* Problem: Only these lines of the data below are wanted: the one with "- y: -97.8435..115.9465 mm", the one with "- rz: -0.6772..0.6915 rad", and any lines between them, each repeated exactly.

* Records:
______________________________

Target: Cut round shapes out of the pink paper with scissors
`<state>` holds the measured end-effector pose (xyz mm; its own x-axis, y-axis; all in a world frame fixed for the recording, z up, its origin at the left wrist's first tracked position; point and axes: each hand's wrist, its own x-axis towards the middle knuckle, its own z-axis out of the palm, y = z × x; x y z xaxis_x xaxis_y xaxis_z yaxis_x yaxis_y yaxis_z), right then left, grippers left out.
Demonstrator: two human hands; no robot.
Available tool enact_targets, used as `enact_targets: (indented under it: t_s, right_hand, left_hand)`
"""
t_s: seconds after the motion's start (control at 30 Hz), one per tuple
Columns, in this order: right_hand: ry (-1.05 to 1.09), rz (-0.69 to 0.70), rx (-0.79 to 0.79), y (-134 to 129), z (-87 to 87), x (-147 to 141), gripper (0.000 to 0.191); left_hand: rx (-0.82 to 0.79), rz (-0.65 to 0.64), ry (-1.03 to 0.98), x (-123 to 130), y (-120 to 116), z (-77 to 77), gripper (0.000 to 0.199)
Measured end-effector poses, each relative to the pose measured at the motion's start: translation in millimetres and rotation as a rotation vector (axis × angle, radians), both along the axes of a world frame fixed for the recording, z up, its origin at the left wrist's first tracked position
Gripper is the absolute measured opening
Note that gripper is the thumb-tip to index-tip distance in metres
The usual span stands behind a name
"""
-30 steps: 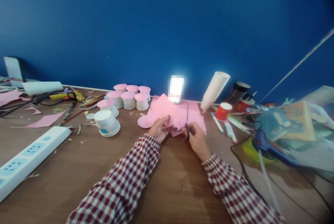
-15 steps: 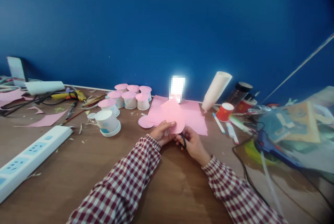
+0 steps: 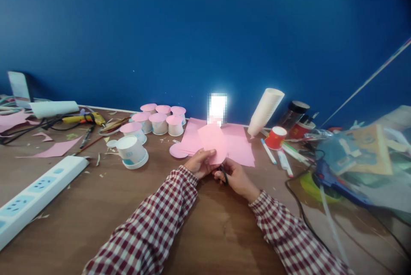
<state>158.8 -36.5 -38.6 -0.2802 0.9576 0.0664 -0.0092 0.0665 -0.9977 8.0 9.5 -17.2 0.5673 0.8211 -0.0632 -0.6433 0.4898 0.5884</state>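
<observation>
Blue wall (image 3: 180,31), red-and-white checked sleeves (image 3: 154,211), pink paper (image 3: 213,142)

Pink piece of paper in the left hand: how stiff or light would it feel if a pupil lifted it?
The pink piece looks thin, so it is probably very light and could crease if gripped hard. It shows no clear droop beyond the left hand, so it may be slightly stiff, unless the pink sheets behind prop it up.

dim, cool indoor light, glaring pixelated phone screen (image 3: 217,109) with bluish halo on blue wall (image 3: 205,31), soft table shadows, wide-angle stretching, dark upper-right corner, blurry right side
</observation>
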Motion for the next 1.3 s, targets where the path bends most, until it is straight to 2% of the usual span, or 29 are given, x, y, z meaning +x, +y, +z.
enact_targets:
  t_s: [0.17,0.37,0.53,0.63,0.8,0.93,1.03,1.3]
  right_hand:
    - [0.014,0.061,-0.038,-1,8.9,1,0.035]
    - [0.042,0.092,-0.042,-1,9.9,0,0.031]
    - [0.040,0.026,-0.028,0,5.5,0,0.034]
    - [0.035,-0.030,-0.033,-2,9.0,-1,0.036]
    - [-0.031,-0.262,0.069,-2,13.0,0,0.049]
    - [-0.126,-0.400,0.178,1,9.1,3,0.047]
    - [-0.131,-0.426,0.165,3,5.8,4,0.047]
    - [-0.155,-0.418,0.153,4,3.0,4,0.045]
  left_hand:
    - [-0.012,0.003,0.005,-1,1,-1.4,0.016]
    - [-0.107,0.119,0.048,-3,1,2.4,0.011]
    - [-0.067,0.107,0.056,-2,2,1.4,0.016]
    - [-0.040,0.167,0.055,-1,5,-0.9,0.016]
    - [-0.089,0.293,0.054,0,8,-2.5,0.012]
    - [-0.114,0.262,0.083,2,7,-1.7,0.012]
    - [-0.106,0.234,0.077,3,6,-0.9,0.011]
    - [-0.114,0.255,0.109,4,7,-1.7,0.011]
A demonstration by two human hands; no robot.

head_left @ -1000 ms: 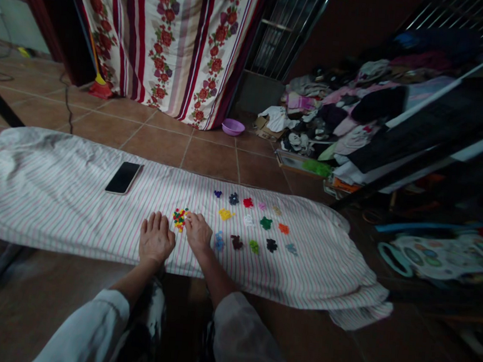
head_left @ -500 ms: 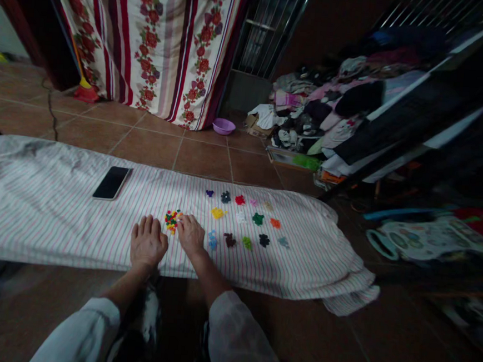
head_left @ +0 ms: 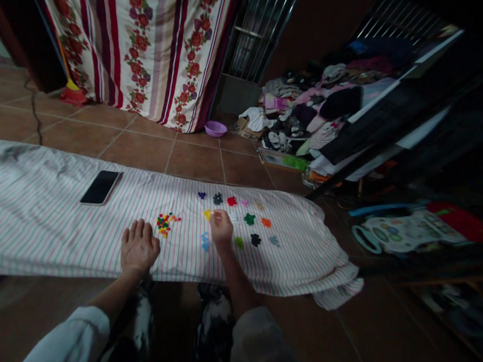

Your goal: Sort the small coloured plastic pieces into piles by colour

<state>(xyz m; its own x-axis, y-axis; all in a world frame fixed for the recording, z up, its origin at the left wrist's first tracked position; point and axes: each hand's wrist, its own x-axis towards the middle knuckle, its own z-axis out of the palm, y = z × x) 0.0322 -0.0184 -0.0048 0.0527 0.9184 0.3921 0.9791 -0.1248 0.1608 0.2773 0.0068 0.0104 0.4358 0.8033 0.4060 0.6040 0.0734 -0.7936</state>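
Observation:
My left hand (head_left: pixel 140 246) lies flat on the striped cloth (head_left: pixel 95 231), fingers stretched out, just left of a mixed pile of small red, yellow and green pieces (head_left: pixel 164 224). My right hand (head_left: pixel 221 228) is over the sorted heaps, its fingers pinched together beside the yellow heap (head_left: pixel 207 214). Whatever is between those fingertips is too small to make out. The hand partly covers the white heap (head_left: pixel 233 218) and hides the dark brown one. Around it lie a red heap (head_left: pixel 232 201), a dark green heap (head_left: pixel 249 219), a light blue heap (head_left: pixel 205 241) and a lime heap (head_left: pixel 239 242).
A smartphone (head_left: pixel 101 188) lies on the cloth at the left. More heaps, among them orange (head_left: pixel 266 222) and black (head_left: pixel 256 239), sit further right. Beyond the cloth are a purple basin (head_left: pixel 215 129) on the tiled floor, a floral curtain (head_left: pixel 160 46) and piled clothes (head_left: pixel 310 105).
My right hand has moved right, from the mixed pile to the yellow heap. My left hand stays flat beside the pile. The whole view has shifted slightly.

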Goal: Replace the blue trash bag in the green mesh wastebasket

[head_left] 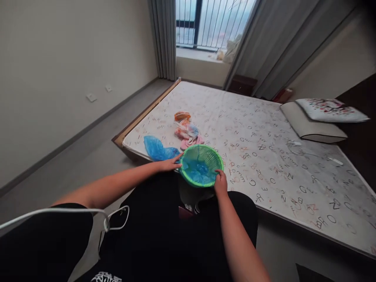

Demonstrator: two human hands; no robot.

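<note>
Here, a round green plastic basket (200, 184) with crumpled blue plastic (199, 171) inside is held at the near side of a mattress (282, 176); whether it rests on the cover cannot be told. Its rim is touched from the side by the left hand (169, 163), whose fingers (178, 158) are stretched out and lie together. The right hand (221, 183) is placed at the front, with its fingers (217, 174) bent over the rim.

The mattress is printed with scattered black and orange letters and is set in a low wooden bed frame (146, 112). Blue plastic shoe covers (155, 149) are laid just beside the basket, and a small heap of pink, orange and pale items (187, 131) is placed beyond it. Two pillows (330, 110) are propped at the far right, and a thin white cord (314, 153) is seen on the mattress near them.

The bed is bordered on the left by a grey floor (82, 156) and a pale wall (44, 86) fitted with two sockets (91, 97). At the far end, a barred window (199, 23) is framed by grey curtains (282, 47).
</note>
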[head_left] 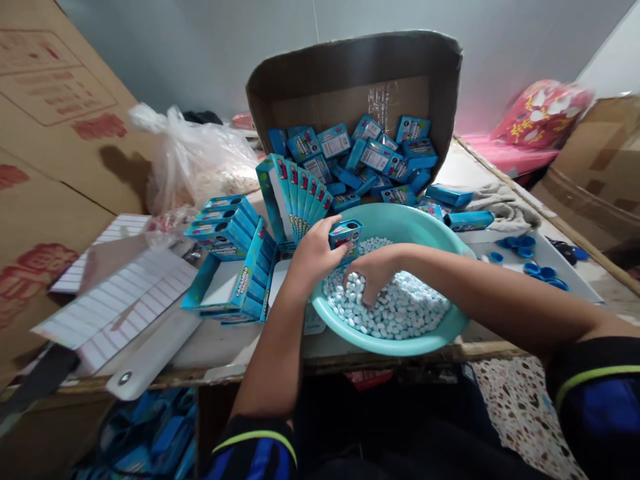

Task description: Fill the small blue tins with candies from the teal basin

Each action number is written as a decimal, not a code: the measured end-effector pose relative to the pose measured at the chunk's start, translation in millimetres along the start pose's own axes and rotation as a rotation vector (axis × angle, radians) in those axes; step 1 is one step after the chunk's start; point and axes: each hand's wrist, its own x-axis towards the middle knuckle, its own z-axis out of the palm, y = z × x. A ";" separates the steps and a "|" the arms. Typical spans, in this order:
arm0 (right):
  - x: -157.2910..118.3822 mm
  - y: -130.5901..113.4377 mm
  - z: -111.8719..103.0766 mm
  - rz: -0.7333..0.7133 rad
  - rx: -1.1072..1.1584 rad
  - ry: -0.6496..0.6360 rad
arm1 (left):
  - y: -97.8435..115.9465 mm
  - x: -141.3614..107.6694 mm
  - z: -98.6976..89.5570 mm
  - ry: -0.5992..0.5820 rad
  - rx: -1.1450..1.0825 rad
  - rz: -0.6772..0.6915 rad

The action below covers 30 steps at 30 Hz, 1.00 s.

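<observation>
My left hand (315,252) grips a small blue candy box (349,232) upright over the left side of a turquoise basin (395,345). A dark round opening shows on the box's top. My right hand (379,267) is in the basin, its fingers curled down among small pale-blue and white candies (417,307), some of them between thumb and fingers. The fingertips are partly buried. Just left of the basin stands a display carton (273,193) with several flat printed panels fanned out. Nearby, another blue display carton (235,293) has small boxes stacked on it.
Behind the basin, a large cardboard box (345,57) lies with many blue candy boxes inside. Blue caps (523,247) sit on a white tray (575,267) at right. A clear plastic bag (200,153), striped sheets (125,293) and a white-handled tool (150,353) lie left.
</observation>
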 end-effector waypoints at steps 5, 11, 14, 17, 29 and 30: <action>-11.2 -4.3 -5.3 -0.044 0.115 -0.047 | -0.1 1.6 0.1 0.068 -0.025 -0.047; -17.6 -3.6 -12.0 -0.234 0.376 0.051 | 0.4 2.4 -1.2 0.101 -0.069 -0.028; -18.0 -1.5 -13.6 -0.308 0.514 0.155 | 0.2 2.1 -2.6 0.054 -0.061 -0.011; -17.6 -3.1 -12.1 -0.322 0.641 0.308 | 0.1 1.9 -4.3 0.001 -0.046 0.027; -15.2 -10.7 -11.0 -0.404 1.003 0.575 | 2.2 0.6 -4.3 -0.152 0.007 0.079; -14.6 -9.8 -11.9 -0.434 1.017 0.605 | 2.4 0.4 -4.1 -0.160 0.013 0.087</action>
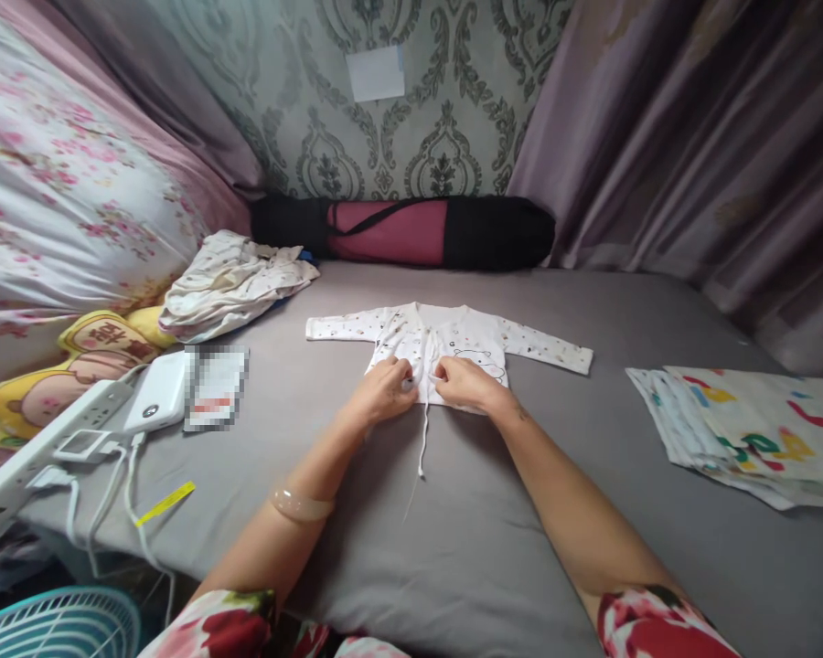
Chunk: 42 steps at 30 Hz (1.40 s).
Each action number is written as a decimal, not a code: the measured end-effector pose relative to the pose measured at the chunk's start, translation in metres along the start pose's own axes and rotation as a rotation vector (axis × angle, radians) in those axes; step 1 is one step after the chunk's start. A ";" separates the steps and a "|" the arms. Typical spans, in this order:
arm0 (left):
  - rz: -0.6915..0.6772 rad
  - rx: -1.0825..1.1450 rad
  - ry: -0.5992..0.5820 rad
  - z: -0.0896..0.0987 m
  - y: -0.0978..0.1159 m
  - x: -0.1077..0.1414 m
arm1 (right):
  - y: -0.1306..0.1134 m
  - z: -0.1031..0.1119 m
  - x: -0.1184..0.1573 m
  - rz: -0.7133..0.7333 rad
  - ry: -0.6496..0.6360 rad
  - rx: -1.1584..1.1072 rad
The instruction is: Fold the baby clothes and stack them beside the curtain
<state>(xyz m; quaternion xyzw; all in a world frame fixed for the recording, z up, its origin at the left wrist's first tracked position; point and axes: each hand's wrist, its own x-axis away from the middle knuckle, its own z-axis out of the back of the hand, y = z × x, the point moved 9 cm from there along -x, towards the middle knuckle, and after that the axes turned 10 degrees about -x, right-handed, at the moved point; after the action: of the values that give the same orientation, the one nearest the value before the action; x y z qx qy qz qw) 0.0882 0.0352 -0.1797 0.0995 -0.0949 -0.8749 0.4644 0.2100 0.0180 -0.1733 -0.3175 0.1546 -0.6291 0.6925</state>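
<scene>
A small white baby shirt point(401, 331) with tiny prints and a bear outline lies spread on the grey bed sheet point(507, 548), sleeves stretched to both sides. My left hand point(386, 388) is closed at the shirt's lower front, just left of its middle. Right of the middle, my right hand point(467, 384) pinches the front edge of the cloth. Between them a white tie cord point(423, 443) hangs from the shirt onto the sheet. The fingers cover exactly which fold or cord each hand grips.
Folded printed cloths point(761, 420) lie at right. To the left are a crumpled cloth point(237, 279), a white power bank point(161, 391), a power strip point(61, 448) with cables, and a yellow pillow point(75, 375). A long black-and-red bag point(390, 230) lies along the wall.
</scene>
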 end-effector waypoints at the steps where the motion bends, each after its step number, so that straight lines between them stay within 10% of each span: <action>1: 0.008 -0.038 0.018 0.003 0.003 0.002 | 0.003 0.000 -0.001 -0.006 -0.009 -0.061; 16: 0.130 0.009 0.094 0.009 0.000 -0.001 | 0.033 0.018 -0.003 -0.246 -0.004 -0.998; 25: 0.147 0.282 0.154 0.030 0.024 -0.006 | 0.023 0.028 0.001 -0.230 -0.009 -1.176; 42: -0.193 0.233 0.121 -0.009 0.060 0.000 | 0.012 0.000 -0.009 -0.107 -0.028 -0.996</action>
<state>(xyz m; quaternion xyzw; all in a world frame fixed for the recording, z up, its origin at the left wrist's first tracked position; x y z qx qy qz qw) 0.1375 0.0015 -0.1727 0.2138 -0.1576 -0.8909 0.3684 0.2176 0.0270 -0.1824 -0.6254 0.4104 -0.5091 0.4257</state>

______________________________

* Solution for this task:
  - y: -97.8435..115.9465 mm
  - x: -141.3614..107.6694 mm
  - z: -98.6976..89.5570 mm
  - ry: -0.5992..0.5820 rad
  - rx: -1.1450..1.0825 rad
  - rz: -0.6772..0.6915 rad

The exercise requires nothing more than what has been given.